To me these two code structures appear logically equivalent. Is there a reason why one executes correctly and one execute incorrectly/inefficiently? Here is a buildable example of the problem that was occurring:

#include <iostream>
#include <set>
#include <vector>

using std::set;
using std::vector;
using std::cout;
using std::endl;

const int CAP = 100;

class Rule {
public:
    int factor;
    Rule(int factor) {
        this->factor = factor;
    }
    bool evaluateInefficient(set<int>& facts) {
        vector<int> data;
        bool addedFacts = false;
        for (int fact : facts) {
            data.push_back(fact);
        }
        for (int datum : data) {
            int newFact = datum * factor;
            if (newFact < CAP) {
                addedFacts = addedFacts || facts.insert(newFact).second;
            }
        }
        return addedFacts;
    }
    bool evaluate(set<int>& facts) {
        vector<int> data;
        bool addedFacts = false;
        for (int fact : facts) {
            data.push_back(fact);
        }
        for (int datum : data) {
            int newFact = datum * factor;
            if (newFact < CAP) {
                if (facts.insert(newFact).second) {
                    addedFacts = true;
                }
            }
        }
        return addedFacts;
    }
};

int doublyInefficient(vector<Rule>& rules) {
    set<int> facts;
    facts.insert(1);
    bool addedFacts = true;
    int passes = 0;
    while (addedFacts) {
        passes++;
        addedFacts = false;
        for (Rule rule : rules) {
            addedFacts = addedFacts || rule.evaluateInefficient(facts);
        }
    }
    return passes;
}

int singlyInefficient(vector<Rule>& rules) {
    set<int> facts;
    facts.insert(1);
    bool addedFacts = true;
    int passes = 0;
    while (addedFacts) {
        passes++;
        addedFacts = false;
        for (Rule rule : rules) {
            addedFacts = addedFacts || rule.evaluate(facts);
        }
    }
    return passes;
}

int efficient(vector<Rule>& rules) {
    set<int> facts;
    facts.insert(1);
    bool addedFacts = true;
    int passes = 0;
    while (addedFacts) {
        passes++;
        addedFacts = false;
        for (Rule rule : rules) {
            if (rule.evaluate(facts)) {
                addedFacts = true;
            }
        }
    }
    return passes;
}

int main(int argc, char* argv[]) {
    //build the rules
    vector<Rule> rules;
    rules.push_back(Rule(2));
    rules.push_back(Rule(3));
    rules.push_back(Rule(5));
    rules.push_back(Rule(7));
    rules.push_back(Rule(11));
    rules.push_back(Rule(13));
    //Show three different codes that should (in my mind) take the same amount of passes over the rules but don't
    cout << "Facts populated after " << doublyInefficient(rules) << " passes through the Rules." << endl;
    cout << "Facts populated after " << singlyInefficient(rules) << " passes through the Rules." << endl;
    cout << "Facts populated after " << efficient(rules) << " passes through the Rules." << endl;
    getchar();
}

I get the following output when running in debug and release mode (32-bit) on visual studio 2017. To my knowledge the code is not optimized.

Facts populated after 61 passes through the Rules.
Facts populated after 17 passes through the Rules.
Facts populated after 7 passes through the Rules.

Solution

  • A difference arises because of short-circuit evaluation: Consider an expression of the form (expr1 || expr2).

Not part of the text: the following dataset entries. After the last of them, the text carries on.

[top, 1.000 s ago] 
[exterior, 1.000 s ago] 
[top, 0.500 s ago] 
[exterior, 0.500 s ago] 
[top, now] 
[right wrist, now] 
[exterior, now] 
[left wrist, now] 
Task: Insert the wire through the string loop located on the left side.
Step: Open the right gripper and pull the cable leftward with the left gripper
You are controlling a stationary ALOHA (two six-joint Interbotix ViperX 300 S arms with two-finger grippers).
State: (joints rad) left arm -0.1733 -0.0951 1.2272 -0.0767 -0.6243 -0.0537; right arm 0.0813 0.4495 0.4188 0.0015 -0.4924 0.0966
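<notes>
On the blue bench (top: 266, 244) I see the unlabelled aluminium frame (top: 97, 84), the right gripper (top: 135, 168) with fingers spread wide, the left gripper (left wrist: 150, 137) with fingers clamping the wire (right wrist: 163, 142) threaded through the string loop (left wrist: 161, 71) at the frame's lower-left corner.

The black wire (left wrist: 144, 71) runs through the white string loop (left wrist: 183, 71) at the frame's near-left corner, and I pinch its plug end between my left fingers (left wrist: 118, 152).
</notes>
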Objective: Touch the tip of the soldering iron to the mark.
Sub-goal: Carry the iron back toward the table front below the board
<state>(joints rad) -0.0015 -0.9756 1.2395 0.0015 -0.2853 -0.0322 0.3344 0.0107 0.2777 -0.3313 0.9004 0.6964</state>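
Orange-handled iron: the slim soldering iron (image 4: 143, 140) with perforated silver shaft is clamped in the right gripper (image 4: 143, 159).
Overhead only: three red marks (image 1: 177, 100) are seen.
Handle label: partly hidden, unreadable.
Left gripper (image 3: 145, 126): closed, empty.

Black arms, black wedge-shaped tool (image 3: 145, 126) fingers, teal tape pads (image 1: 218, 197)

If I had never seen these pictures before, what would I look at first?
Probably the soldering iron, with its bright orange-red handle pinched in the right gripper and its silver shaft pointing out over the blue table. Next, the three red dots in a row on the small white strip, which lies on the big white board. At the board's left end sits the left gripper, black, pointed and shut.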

Short-circuit means that if expr1 evaluates to true, expression expr2 will not get evaluated at all (cf. this online c++ standard draft, ephasis are mine):

    5.15 Logical OR operator

    The || operator groups left-to-right. The operands are both contextually converted to bool (Clause [conv]). It returns true if either of its operands is true, and false otherwise. Unlike |, || guarantees left-to-right evaluation; moreover, the second operand is not evaluated if the first operand evaluates to true.

    Hence, in your expression addedFacts || set.insert(x).second, from the point where addedFacts becomes true the first time, expression set.insert(x).second will not get executed any more. I suppose that this is the "wrong" behaviour, as your set will not contain the respective xes then.